Restate each of the lines below word for word and drop every picture.

### Data provided
==*==
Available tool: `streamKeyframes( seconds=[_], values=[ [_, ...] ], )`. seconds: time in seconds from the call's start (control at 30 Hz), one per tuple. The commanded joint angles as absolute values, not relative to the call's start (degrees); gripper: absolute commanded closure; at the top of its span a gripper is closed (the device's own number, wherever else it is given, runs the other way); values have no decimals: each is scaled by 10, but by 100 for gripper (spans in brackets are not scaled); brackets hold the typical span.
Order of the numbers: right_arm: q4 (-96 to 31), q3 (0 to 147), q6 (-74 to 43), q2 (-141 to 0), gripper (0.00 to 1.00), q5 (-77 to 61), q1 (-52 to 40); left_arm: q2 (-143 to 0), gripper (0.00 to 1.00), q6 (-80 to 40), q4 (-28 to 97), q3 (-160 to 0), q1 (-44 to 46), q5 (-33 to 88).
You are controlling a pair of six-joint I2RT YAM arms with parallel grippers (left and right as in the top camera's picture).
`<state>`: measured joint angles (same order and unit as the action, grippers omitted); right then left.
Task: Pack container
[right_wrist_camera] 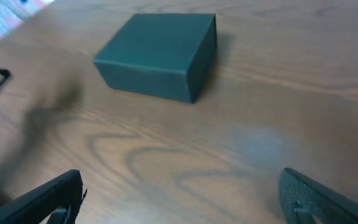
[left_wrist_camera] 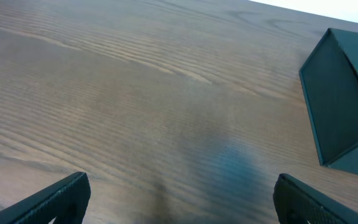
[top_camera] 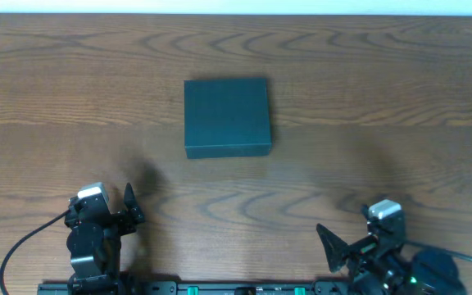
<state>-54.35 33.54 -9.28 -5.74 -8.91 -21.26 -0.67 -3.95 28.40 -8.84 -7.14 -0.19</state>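
Observation:
The container [top_camera: 227, 116] is a dark, roughly square box, closed, lying flat in the middle of the wooden table. It also shows at the right edge of the left wrist view [left_wrist_camera: 344, 102] and at the top of the right wrist view [right_wrist_camera: 160, 55]. My left gripper [top_camera: 129, 205] is open and empty near the front left edge, well short of the box. My right gripper [top_camera: 347, 242] is open and empty near the front right edge. Its fingers [right_wrist_camera: 179, 196] frame bare wood; so do the left fingers [left_wrist_camera: 179, 199]. No snack packets are in view.
The wooden table [top_camera: 383, 98] fills the view, with its far edge along the top. Cables run from both arm bases at the front corners. A dark rail lies along the front edge [top_camera: 220, 288].

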Motion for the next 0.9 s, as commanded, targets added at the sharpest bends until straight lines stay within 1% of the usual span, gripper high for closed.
streamKeyframes(
  seconds=[0.0, 0.07, 0.2, 0.4, 0.87],
  values=[
    [-513, 273, -45, -26, 1, -68, -217, -3, 5, -27, 283, -79, -75, 0],
    [-487, 226, -45, -1, 1, -68, -217, -3, 5, -28, 283, -79, -75, 0],
    [-454, 167, -42, -3, 1, -69, -218, -3, 5, -27, 283, -79, -75, 0],
    [-464, 104, -42, -3, 1, -84, -218, -3, 5, -28, 283, -79, -75, 0],
    [-458, 102, -42, -3, 1, -84, -218, -3, 5, -28, 283, -79, -75, 0]
  ],
)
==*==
### Exercise answer
Available tool: `streamKeyframes( seconds=[_], values=[ [_, ...] ], )`. seconds: time in seconds from the call's start (control at 30 Hz), one per tuple. The commanded joint angles as absolute values, not relative to the call's start (degrees); gripper: absolute commanded closure; at the top of its span a gripper is closed (the device's own number, wherever else it is given, runs the other way); values have no decimals: each is scaled by 10, but by 100 for gripper (spans in brackets are not scaled); brackets hold the typical span.
Order of the numbers: right_arm: q4 (-96 to 31), q3 (0 to 147), q6 (-74 to 43), q2 (-141 to 0), gripper (0.00 to 1.00), q5 (-77 to 61), q1 (-52 to 40); left_arm: q2 (-143 to 0), gripper (0.00 to 1.00), q6 (-80 to 40), q4 (-28 to 97), q3 (-160 to 0), q1 (-44 to 46), q5 (-33 to 88).
You are controlling a pair of six-joint I2RT YAM arms with parallel grippers (left and right as in the top camera's picture).
`<state>`: measured joint angles (same order and unit as the action, grippers omitted); right then left.
Task: Pack container
[right_wrist_camera] 
[left_wrist_camera] 
[top_camera] 
<state>-54.35 33.54 -9.28 -5.74 -8.91 -21.26 -0.67 -3.95 28.40 -8.84 -7.14 -0.19</state>
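Observation:
The container [top_camera: 227, 116] is a dark, roughly square box, closed, lying flat in the middle of the wooden table. It also shows at the right edge of the left wrist view [left_wrist_camera: 344, 102] and at the top of the right wrist view [right_wrist_camera: 160, 55]. My left gripper [top_camera: 129, 205] is open and empty near the front left edge, well short of the box. My right gripper [top_camera: 347, 242] is open and empty near the front right edge. Its fingers [right_wrist_camera: 179, 196] frame bare wood; so do the left fingers [left_wrist_camera: 179, 199]. No snack packets are in view.
The wooden table [top_camera: 383, 98] fills the view, with its far edge along the top. Cables run from both arm bases at the front corners. A dark rail lies along the front edge [top_camera: 220, 288].
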
Motion for the next 0.9 s, as commanded, targets added at the sharpest bends until straight lines stay within 1% of the usual span, gripper high for closed.
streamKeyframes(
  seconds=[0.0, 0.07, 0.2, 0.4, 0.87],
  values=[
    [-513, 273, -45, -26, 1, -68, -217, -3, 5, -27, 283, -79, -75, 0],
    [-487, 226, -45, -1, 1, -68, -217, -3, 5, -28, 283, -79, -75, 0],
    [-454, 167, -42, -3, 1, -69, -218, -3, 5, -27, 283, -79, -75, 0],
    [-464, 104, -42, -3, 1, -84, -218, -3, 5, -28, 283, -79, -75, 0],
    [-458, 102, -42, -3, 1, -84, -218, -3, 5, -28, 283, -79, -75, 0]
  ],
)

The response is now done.